■ SOURCE INFORMATION
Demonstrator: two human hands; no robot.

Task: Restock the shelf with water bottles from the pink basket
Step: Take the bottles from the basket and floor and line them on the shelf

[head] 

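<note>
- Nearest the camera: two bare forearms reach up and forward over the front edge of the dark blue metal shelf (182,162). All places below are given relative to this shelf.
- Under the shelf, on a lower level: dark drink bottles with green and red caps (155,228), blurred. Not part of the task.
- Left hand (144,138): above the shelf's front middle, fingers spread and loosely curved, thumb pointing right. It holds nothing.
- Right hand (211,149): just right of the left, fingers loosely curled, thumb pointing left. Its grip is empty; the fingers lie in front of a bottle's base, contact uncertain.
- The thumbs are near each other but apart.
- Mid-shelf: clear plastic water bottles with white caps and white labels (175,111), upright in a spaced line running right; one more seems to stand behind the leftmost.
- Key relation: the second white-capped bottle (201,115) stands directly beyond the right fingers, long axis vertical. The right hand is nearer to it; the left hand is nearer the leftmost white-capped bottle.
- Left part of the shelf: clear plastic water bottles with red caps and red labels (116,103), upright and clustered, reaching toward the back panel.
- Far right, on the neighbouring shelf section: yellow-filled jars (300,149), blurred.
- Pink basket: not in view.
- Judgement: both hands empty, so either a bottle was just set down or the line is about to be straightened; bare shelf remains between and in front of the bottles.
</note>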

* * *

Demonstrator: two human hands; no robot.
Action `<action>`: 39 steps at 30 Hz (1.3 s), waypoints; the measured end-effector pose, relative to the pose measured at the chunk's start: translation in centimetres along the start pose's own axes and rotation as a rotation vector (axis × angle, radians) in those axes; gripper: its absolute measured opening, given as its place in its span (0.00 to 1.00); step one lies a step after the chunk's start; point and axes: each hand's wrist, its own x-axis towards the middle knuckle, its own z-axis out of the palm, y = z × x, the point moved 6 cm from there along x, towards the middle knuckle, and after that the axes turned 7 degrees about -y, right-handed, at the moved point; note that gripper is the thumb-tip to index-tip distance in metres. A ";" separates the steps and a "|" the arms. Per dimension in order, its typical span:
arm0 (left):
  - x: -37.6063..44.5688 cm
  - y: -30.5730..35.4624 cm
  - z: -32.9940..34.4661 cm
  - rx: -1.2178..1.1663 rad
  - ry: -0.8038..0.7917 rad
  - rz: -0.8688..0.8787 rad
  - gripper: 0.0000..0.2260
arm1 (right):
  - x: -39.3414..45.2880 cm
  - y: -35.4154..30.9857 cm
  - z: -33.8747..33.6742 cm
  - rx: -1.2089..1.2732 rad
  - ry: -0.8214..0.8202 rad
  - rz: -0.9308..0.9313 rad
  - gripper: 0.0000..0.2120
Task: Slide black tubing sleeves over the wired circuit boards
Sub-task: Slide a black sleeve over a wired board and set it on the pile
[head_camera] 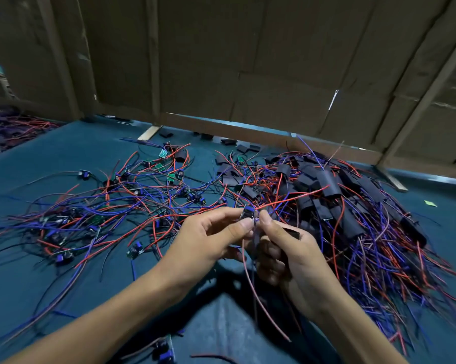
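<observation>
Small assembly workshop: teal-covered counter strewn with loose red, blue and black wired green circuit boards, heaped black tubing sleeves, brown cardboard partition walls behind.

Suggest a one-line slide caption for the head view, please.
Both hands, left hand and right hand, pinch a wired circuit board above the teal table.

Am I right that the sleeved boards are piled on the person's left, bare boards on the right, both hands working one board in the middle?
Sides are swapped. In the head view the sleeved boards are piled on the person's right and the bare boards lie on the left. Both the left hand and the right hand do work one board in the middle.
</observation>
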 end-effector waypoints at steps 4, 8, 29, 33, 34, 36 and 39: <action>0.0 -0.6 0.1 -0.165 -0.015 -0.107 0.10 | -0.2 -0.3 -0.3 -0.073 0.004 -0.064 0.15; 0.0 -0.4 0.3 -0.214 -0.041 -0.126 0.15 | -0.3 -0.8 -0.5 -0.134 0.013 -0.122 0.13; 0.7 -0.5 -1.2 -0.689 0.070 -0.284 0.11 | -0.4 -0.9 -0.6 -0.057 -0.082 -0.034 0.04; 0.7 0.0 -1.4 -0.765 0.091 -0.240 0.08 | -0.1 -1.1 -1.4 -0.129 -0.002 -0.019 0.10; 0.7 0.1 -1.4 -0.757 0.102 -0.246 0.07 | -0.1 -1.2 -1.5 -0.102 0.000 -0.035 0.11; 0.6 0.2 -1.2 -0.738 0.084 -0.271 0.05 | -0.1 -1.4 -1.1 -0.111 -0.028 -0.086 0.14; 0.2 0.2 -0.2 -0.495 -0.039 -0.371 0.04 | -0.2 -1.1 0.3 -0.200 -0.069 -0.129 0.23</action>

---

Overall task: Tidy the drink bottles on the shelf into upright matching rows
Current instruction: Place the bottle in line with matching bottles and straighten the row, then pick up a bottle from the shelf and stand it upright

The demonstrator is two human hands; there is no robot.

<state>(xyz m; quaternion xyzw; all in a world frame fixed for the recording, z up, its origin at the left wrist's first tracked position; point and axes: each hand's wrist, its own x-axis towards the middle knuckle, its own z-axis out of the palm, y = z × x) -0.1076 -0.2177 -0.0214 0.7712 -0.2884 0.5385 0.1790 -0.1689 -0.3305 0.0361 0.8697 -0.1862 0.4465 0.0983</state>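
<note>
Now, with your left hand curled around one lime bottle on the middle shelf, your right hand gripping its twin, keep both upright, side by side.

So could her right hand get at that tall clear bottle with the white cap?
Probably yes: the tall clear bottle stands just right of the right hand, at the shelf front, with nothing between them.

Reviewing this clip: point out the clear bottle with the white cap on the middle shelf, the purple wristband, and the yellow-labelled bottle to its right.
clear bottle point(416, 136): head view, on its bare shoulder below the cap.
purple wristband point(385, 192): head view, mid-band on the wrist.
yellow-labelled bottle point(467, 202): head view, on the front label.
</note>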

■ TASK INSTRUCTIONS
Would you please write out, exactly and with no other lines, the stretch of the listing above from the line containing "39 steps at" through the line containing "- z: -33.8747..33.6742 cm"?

■ REPLY
Action `<action>`: 39 steps at 30 Hz (1.3 s), waypoints; the measured end-effector pose, relative to the pose measured at the chunk's start: translation in centimetres along the start pose's own axes and rotation as a rotation vector (axis × angle, radians) in those axes; gripper: its absolute measured opening, given as its place in its span (0.00 to 1.00); step one lies a step after the chunk's start; point and axes: each hand's wrist, its own x-axis towards the middle knuckle, its own z-axis out of the palm, y = z × x, the point moved 6 cm from there along x, towards the middle knuckle, and after that the axes turned 7 degrees about -y, right-handed, at the moved point; note that gripper is the thumb-tip to index-tip distance in metres. A ";" separates the steps and a "|" the arms. Per dimension in order, its typical span:
arm0 (left):
  - x: -37.6063..44.5688 cm
  - y: -30.5730..35.4624 cm
  - z: -32.9940..34.4661 cm
  - rx: -1.2178..1.1663 rad
  - ry: -0.8038..0.7917 rad
  - rz: -0.8688..0.8787 rad
  - gripper: 0.0000..0.2260
arm1 (right):
  - x: -39.3414..45.2880 cm
  - y: -35.4154..30.9857 cm
  - z: -33.8747..33.6742 cm

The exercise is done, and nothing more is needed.